Jiang Z, et al. - The effectiveness and safety of the combination of tucidinostat with exemestane were investigated in a randomized trial in a larger population of postmenopausal patients with advanced, hormone receptor-positive breast cancer. Findings revealed the achievement of improved progression-free survival with this combination vs placebo plus exemestane in these patients. The tucidinostat plus exemestane group experienced grade 3-4 hematological adverse events more commonly than the placebo plus exemestane group. For these patients, tucidinostat plus exemestane may serve as a new treatment option.

Methods

• At 22 specialist cancer centers in China, this randomized, double-blind, placebo-controlled, phase 3 ACE trial was conducted.

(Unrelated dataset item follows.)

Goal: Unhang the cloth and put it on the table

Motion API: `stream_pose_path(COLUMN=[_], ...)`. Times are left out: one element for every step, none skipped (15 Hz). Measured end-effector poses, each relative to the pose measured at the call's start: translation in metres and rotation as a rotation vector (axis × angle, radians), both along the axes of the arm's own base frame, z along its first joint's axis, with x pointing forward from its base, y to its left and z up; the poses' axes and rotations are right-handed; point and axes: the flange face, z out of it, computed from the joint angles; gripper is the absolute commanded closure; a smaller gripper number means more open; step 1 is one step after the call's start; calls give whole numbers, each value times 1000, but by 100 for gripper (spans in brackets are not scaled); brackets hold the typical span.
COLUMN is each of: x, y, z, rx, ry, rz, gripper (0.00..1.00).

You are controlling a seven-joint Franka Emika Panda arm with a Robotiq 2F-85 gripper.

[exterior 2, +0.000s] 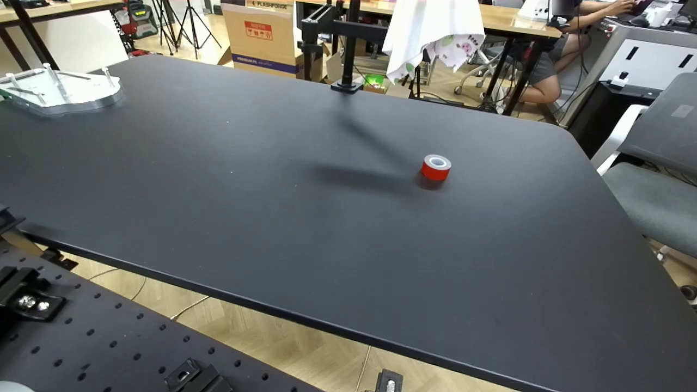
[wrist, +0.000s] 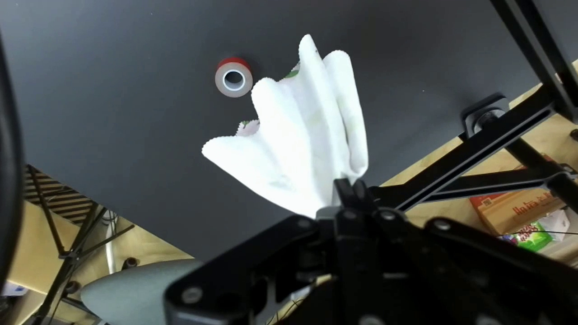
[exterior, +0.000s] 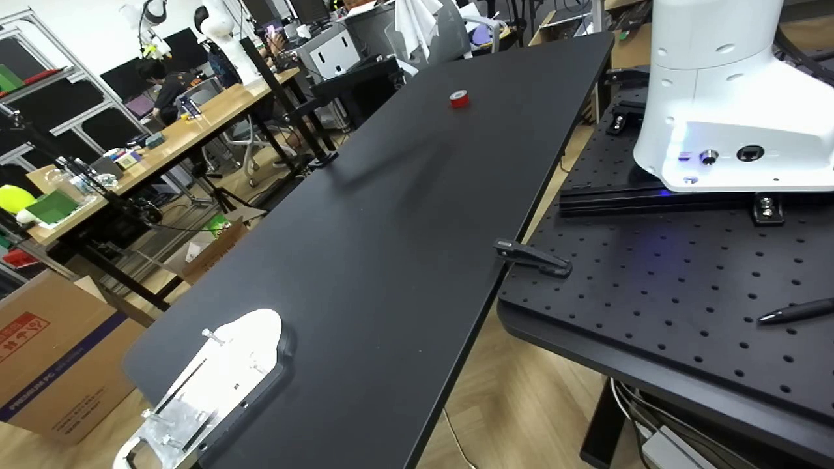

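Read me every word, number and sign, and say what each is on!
"PREMIUM PC": purple stripe on the cardboard box.
"FLASHFORGE": brown cardboard at an exterior view's top edge.
Too small or blurred: the box's red label and small print; in the wrist view, orange-lettered carton, green packet.

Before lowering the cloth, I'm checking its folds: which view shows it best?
The wrist view: the cloth fans out from the gripper, folds plain. Both exterior views show only its lower part, cropped above.

The cloth [wrist: 300, 135] is matt fabric, the table [exterior: 365, 260] smooth and matt, the box [exterior: 71, 358] cardboard.
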Motion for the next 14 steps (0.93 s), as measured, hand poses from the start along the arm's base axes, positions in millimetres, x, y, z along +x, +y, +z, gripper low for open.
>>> stream_pose_path(x=[0, 1, 2, 4, 6, 9, 11, 14, 17, 18, 20, 20, 21, 21], y=[-2, -4, -7, -9, -11, -13, -15, -16, -18, -19, -20, -21, -21, -21], z=[-7, -13, -21, -30, -39, -49, -59, -70, -80, -91, -103, -113, -124, -135], rx=[3, 5, 5, 8, 11, 16, 25, 34, 45, 56, 72, 86, 102, 114], ry=[-8, -14, -20, -24, -25, -25, -24, -24, -24, -20, -10, 0, 15, 30], rz=[-9, -17, -25, -34, -43, -53, -65, -77, -92, -106, -120, -134, -146, -154], gripper=[100, 100, 100, 100, 100, 100, 100, 100, 100, 100, 100, 100, 100, 100])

• Postmenopausal women (aged ≥60 years or aged <60 years if their serum follicle-stimulating hormone and estradiol concentrations were within postmenopausal ranges) with hormone receptor-positive, HER2-negative breast cancer, whose disease had relapsed or progressed after at least one endocrine therapy (either in advanced or metastatic or adjuvant setting), and who had at least one measurable lesion, adequate organ function, Eastern Cooperative Oncology Group (ECOG) performance status of 0–1, and adequate hematological and biochemical parameters, were eligible for inclusion.
• Using a dynamic randomization scheme via an interactive web-response system, researchers randomly assigned the patients (2:1) to receive 30 mg oral tucidinostat or placebo twice weekly; in addition, 25 mg oral exemestane was administered to all patients in both groups daily.

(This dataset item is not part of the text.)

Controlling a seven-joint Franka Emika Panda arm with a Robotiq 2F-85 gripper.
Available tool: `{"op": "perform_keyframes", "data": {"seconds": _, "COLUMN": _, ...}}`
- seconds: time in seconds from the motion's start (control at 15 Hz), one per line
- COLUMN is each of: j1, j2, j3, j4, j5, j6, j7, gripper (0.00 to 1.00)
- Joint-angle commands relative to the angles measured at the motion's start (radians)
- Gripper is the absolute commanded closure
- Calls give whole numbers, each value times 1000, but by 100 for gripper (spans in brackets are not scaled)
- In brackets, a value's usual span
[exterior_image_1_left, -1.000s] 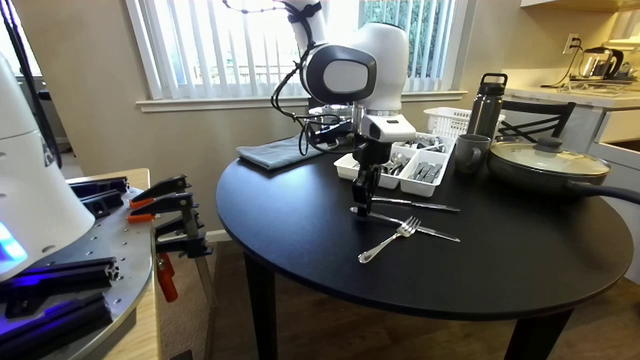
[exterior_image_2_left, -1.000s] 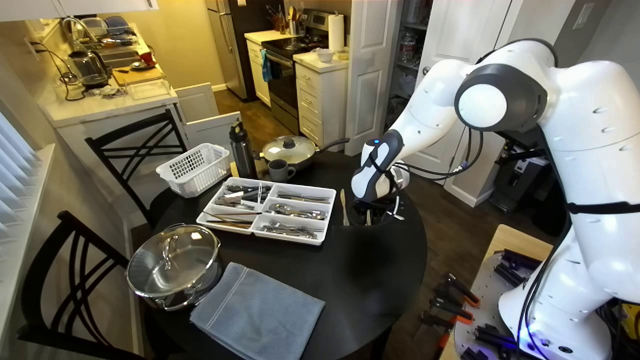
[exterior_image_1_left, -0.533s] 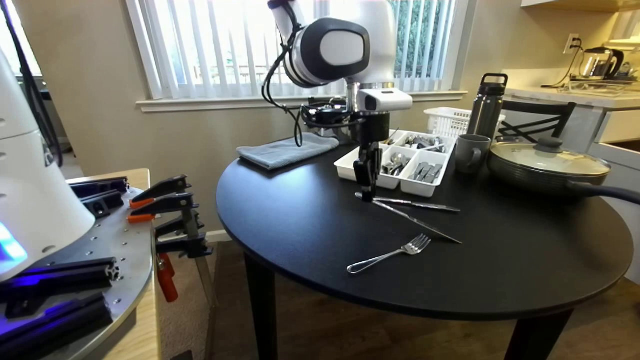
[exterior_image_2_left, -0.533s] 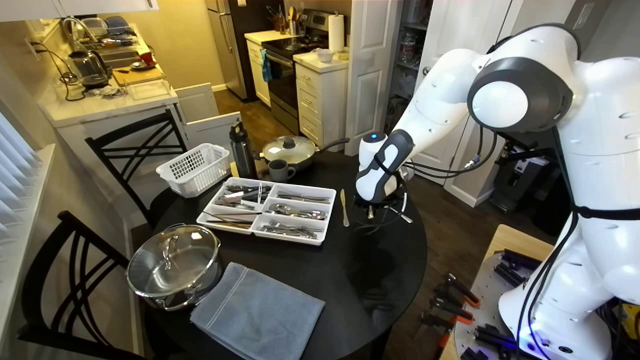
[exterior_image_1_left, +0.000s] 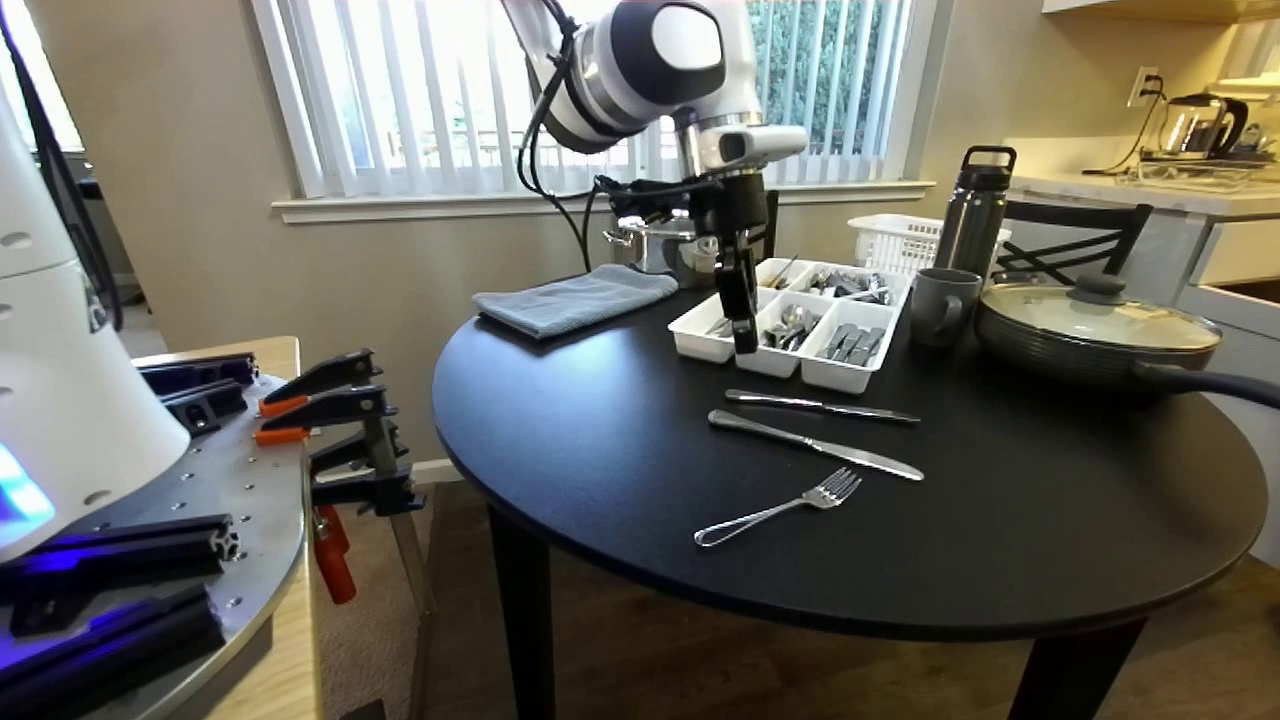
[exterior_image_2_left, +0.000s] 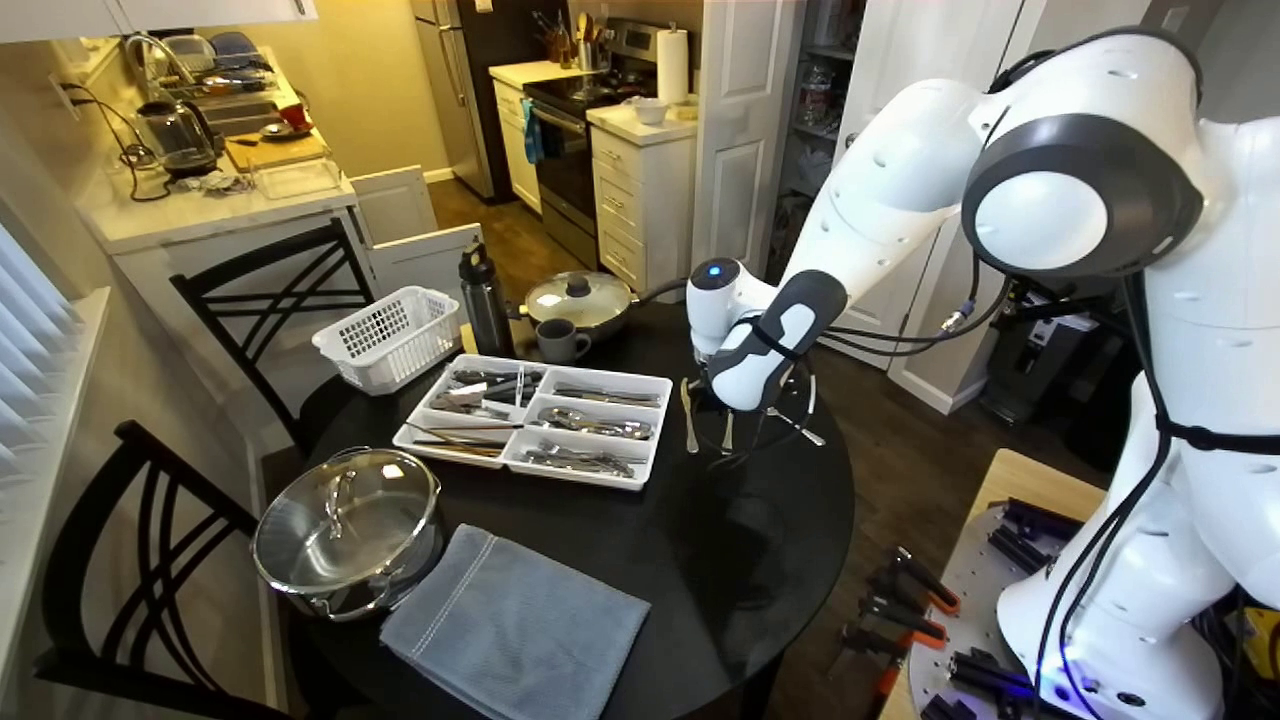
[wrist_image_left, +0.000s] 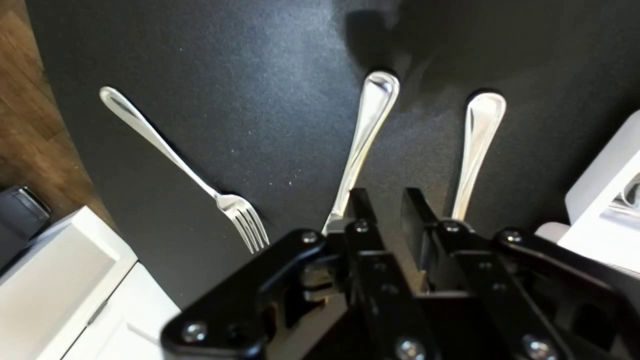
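Glass-lidded pot sits beside a folded blue-gray towel. Gray mug stands nr a tall bottle & lidded pan; kettle on kitchen counter, bkgd.

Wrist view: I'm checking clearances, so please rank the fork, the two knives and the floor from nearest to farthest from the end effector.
1. Left knife and right knife: too close to call, one on either side of the end effector.
2. Fork: farther out, left of both knives.
3. Floor: far left, below and beyond the edge of the table.
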Motion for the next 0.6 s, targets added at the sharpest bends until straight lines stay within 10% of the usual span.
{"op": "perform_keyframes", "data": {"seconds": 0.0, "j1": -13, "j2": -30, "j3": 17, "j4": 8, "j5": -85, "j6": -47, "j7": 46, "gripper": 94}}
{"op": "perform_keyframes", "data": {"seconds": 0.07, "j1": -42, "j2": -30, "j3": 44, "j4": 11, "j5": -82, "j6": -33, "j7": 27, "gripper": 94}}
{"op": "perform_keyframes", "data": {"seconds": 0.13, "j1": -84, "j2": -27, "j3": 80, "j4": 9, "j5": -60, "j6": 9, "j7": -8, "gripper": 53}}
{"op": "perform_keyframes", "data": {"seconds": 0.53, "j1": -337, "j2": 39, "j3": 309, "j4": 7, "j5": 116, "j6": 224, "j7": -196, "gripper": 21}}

• Investigator-assessed progression-free survival was the primary endpoint.
• The full analysis set population, comprising all patients who received at least one dose of any study treatment was included in the efficacy analyses, and all patients who received at least one dose of any study treatment and for whom at least one safety case report form was available were included in the safety analyses.

Results

• Enrollment and random assignment of 365 patients were done from July 20, 2015 to June 26, 2017, with 244 to the tucidinostat group and 121 to the placebo group.

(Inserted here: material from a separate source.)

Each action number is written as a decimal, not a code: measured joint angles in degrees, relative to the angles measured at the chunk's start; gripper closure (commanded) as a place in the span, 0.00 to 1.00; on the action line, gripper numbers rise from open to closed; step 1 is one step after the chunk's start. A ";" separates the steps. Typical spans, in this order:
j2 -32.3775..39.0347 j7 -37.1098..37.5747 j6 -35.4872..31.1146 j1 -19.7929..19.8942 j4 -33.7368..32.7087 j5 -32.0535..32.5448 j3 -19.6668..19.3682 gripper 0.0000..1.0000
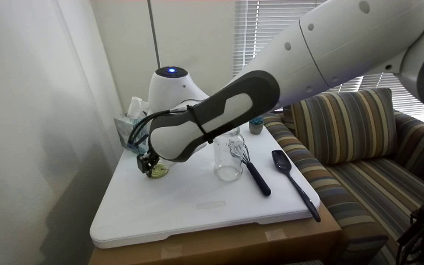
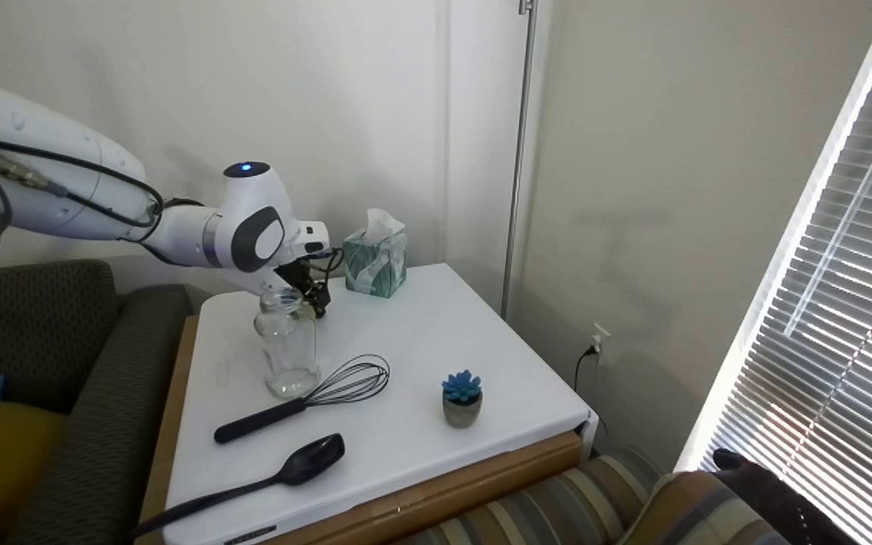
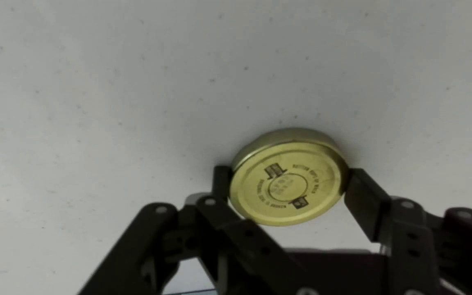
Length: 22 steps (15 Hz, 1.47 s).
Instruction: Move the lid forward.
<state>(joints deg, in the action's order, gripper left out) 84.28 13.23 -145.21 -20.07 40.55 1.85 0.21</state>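
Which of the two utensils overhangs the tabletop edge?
The black spoon: its handle end juts past the edge of the white tabletop. The whisk, beside the glass jar, lies wholly on it.

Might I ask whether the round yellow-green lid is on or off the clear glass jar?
Off: the black tool grips the lid; the jar stands apart.

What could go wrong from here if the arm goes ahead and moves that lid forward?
The pincer grips the jar lid only by opposite sides of its round edge, so it might twist or slip as it moves.

The tissue box looks close to the pincer, so a push that way could bump it.

The glass jar stands upright, partly behind the arm in an exterior view, and might tip if the arm swings into it.
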 measured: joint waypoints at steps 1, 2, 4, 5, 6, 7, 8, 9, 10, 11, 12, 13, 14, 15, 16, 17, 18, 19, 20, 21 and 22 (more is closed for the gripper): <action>-0.01 -0.94 0.49 -0.01 -0.13 0.00 0.26 0.53; -0.03 -1.80 1.20 -0.03 -0.33 0.00 0.54 0.53; -0.04 -3.28 2.45 -0.09 -0.71 0.00 1.06 0.53; -0.05 -3.92 3.17 -0.17 -0.90 0.00 1.27 0.53; -0.09 -4.52 3.94 -0.28 -1.09 0.00 1.47 0.53; -0.11 -5.17 4.65 -0.40 -1.27 0.00 1.67 0.53; -0.13 -5.89 5.48 -0.55 -1.47 0.00 1.84 0.53; -0.16 -6.64 6.34 -0.73 -1.69 0.00 1.93 0.53; -0.20 -7.40 7.05 -0.92 -1.83 0.03 1.93 0.53; -0.25 -8.24 7.96 -1.11 -2.05 0.09 1.93 0.53; -0.33 -9.26 8.87 -1.28 -2.18 0.13 1.97 0.53; -0.48 -10.68 9.71 -1.40 -2.18 0.13 2.06 0.53; -0.68 -12.66 10.68 -1.44 -2.17 0.13 2.32 0.53; -0.86 -14.93 11.54 -1.44 -2.10 0.13 2.69 0.53; -1.02 -17.46 12.25 -1.38 -2.03 0.12 3.17 0.53; -1.21 -20.23 12.74 -1.26 -1.85 0.10 3.83 0.53; -1.37 -23.11 12.95 -1.10 -1.58 0.09 4.54 0.53; -1.46 -26.11 13.05 -0.86 -1.36 0.08 5.35 0.53; -1.53 -28.98 13.16 -0.60 -1.16 0.08 6.07 0.53; -1.63 -31.77 13.36 -0.35 -0.94 0.08 6.68 0.53; -1.79 -34.44 13.70 -0.15 -0.67 0.08 7.13 0.53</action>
<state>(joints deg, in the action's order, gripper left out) 82.49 -21.21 -131.51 -20.22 39.88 1.93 7.33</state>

• Researchers followed-up the patients for median period of 13.9 months (IQR 9.8–17.5).
• In the tucidinostat group and the placebo group, the respective investigator-assessed median progression-free survival was 7.4 months (95% CI 5.5–9.2) and 3.8 months (3.7–5.5) (HR 0.75 [95% CI 0.58–0.98]; p=0.033).
• Neutropenia (124 [51%] of 244 patients in the tucidinostat group vs three [2%] of 121 patients in the placebo group), thrombocytopenia (67 [27%] vs three [2%]), and leucopenia (46 [19%] vs three [2%]) were the most common grade 3 or 4 adverse events in either group.
• Fifty-one (21%) of 244 patients in the tucidinostat group and seven (6%) of 121 patients in the placebo group experienced serious adverse events of any cause.
• Death related to treatment was not reported.